**What is being asked:**
Go through the entries below and say how many lines hold the word "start". Nothing else is needed.

---

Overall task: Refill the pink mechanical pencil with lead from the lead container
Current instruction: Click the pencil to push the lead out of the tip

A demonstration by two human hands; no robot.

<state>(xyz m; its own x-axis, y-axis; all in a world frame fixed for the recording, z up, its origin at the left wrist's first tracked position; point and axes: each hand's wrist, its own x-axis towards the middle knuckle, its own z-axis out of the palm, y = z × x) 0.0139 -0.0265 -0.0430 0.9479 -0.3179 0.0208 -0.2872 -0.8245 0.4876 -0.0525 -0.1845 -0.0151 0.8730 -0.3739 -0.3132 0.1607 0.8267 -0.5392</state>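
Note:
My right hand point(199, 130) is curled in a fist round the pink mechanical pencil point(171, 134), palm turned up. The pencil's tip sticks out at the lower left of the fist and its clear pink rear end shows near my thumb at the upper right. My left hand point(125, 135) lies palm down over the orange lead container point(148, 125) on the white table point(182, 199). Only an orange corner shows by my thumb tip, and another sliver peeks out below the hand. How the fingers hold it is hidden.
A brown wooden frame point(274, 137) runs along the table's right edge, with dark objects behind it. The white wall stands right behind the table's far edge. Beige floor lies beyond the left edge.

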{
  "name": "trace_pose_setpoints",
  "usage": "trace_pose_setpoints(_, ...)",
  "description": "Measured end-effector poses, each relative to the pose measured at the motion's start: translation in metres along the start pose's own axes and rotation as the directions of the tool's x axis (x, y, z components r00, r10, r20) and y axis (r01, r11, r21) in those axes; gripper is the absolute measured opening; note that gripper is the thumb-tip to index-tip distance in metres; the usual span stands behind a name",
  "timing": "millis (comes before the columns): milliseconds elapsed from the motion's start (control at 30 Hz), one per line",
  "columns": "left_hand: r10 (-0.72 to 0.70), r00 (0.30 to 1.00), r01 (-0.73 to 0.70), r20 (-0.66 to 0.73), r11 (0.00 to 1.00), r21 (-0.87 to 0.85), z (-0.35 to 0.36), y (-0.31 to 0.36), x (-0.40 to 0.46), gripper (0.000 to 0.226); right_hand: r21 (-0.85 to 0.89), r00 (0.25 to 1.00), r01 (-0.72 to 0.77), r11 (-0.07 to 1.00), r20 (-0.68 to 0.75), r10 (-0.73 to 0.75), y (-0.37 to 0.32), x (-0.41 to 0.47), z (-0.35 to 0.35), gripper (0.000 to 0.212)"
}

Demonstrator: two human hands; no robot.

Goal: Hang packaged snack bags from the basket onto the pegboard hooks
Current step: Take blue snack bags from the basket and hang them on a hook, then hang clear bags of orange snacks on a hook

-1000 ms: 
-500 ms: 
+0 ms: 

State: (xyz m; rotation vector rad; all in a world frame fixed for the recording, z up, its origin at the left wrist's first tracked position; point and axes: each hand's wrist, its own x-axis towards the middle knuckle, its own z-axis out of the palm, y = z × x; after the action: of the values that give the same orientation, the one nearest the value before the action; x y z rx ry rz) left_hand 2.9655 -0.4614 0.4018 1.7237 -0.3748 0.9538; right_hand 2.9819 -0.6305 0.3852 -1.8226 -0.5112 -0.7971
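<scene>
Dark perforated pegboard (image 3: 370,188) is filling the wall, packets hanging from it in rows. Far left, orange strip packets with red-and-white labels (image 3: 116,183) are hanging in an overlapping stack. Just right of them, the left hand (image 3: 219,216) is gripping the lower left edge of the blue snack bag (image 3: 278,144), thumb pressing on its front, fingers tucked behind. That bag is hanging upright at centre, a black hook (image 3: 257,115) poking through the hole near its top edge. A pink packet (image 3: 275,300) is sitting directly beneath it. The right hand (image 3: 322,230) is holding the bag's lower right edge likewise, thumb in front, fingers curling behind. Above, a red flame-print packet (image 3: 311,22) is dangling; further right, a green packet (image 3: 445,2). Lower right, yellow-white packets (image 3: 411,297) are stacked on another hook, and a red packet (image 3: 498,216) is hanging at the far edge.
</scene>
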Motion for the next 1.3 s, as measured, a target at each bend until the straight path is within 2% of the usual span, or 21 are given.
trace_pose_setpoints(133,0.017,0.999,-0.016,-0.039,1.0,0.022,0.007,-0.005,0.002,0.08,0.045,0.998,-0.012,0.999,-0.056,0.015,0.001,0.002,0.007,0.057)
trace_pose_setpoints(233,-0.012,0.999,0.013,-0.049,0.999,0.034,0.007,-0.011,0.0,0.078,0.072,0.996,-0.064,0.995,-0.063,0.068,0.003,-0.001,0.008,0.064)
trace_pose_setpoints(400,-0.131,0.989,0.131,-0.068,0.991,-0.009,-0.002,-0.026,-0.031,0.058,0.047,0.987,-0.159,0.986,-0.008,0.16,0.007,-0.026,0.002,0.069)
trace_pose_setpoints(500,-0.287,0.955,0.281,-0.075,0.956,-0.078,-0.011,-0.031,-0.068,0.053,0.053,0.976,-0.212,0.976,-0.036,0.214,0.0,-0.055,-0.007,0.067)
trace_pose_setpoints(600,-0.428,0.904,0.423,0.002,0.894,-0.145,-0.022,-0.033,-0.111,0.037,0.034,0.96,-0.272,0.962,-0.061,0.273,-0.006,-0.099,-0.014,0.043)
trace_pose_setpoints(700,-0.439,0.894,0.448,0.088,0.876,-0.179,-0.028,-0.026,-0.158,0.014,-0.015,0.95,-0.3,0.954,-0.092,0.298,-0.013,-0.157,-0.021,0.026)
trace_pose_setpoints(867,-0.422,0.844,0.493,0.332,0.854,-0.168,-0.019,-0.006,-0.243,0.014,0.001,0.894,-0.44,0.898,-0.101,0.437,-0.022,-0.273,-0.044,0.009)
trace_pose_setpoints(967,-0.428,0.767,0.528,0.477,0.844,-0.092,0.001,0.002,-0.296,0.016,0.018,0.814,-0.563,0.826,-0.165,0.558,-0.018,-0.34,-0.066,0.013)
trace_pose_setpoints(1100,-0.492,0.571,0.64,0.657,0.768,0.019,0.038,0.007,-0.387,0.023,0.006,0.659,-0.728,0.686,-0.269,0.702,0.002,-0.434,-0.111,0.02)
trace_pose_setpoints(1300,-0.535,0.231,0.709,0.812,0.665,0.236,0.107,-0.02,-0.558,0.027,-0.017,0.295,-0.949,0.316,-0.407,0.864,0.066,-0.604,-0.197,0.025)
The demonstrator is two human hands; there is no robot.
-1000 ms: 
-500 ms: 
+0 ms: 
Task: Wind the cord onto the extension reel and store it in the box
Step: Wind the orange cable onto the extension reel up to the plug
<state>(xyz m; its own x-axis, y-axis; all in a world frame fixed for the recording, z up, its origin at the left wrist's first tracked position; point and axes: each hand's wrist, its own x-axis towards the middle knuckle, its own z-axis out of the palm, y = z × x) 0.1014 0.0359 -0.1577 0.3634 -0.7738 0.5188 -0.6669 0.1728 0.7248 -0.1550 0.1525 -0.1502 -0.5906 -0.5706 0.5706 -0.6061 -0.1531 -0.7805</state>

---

**Answer to the problem:**
2